Süreç, ABD’nin arzu ettiği hızda ilerlemeyince ABD Başkanı Andrew Jackson, özel bir ekip oluşturup, ekibe Osmanlı İmparatorluğu ile anlaşmanın imzalanması görevini vermişti. ABD Başkanı'nın talimatıyla İstanbul’a gelen Charles Rhind, David Offely ve Commodore James’tan oluşan heyet, antlaşma müzakerelerine başlamıştı. Heyet, dört haftalık bir bekleyişin ardından Osmanlı bürokratları ile görüşme imkanı bulmuş ve antlaşmanın teknik hükümlerine çalışmıştı. Osmanlı heyetinin başında Kaptan-ı Derya Koca Hüsrev Mehmet Paşa ve Reis-ül Küttâb (Dışişleri Bakanı) Hamit Efendi bulunuyordu. Antlaşma, 7 Mayıs 1830 tarihinde imzalanmıştı.
GİZLİ MADDEDE, OSMANLI’YA AMERİKA’DA GEMİ YAPIMI HÜKMÜ VARDI
Osmanlı-ABD Ticaret Antaşması biri gizli, 9 maddeden oluşuyordu.

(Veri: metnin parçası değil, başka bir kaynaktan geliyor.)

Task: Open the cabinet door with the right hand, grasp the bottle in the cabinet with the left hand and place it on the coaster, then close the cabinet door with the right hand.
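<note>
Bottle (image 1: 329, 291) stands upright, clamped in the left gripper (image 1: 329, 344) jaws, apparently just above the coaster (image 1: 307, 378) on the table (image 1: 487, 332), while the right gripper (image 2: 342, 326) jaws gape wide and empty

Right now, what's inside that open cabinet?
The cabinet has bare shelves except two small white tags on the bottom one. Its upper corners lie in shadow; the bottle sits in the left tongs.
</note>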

Gizli maddeye göre, Osmanlı İmparatorluğu istediği taktirde ABD’de yolcu ve savaş gemisi yaptırma hakkı elde ediyordu. Antlaşmanin hükümlerinden bazıları da şunlardı:
“İster Müslüman isterse Reaya olsun, Osmanlı Babıalisinin herhangi bir tüccarı Amerikan limanlarından, ülkelerinden ve şehirlerinden geçerken, en sevilen diğer ülkelerin tüccarlarının gördüğü muameleyi görecek ve verdiği vergiler aynı oranda olacaktır. Aynı şekilde Amerikan tüccarları, Osmanlı’nın iyi savunulan devletlerinden ya da limanlarından birine gelmesi durumunda, en sevilen müttefiklerin tüccar ve vatandaşlarının ödediği vergi ve kefaletler dışında kötü bir muameleye maruz bırakılmayacaktır.İki tarafta da seyahat pasaportları sunulmalıdır. Babıâlî gerek gördüğü Amerika’ya ait ticari noktalarda konsolosluklar kurabilir ve gerek gördüğü vatandaşlarını elçi olarak atayabilir. Eğer Osmanlı Devleti vatandaşları ile Amerikan vatandaşları arasında bir dava baş gösterirse, hiçbir şekilde bir Amerikan elçisi bulunmadan karara varılmayacaktır. 500 kuruşu geçen durumlarda ise durum Babıâlî’ye aktarılacak ve eşitlik ve adalet kavramları içerisinde değerlendirilecektir. İki tarafa ait savaş araç ve gemileri birbirlerine donanma sınırları dahilinde arkadaşça tavır takınmalıdır. Eğer iki taraftan herhangi birinin ticari gemilerinin yok olması durumunda, diğer taraf hem tayfanın kurtarılması için hem de varsa kurtarılabilecek mallar için yardım etmek durumundadır.”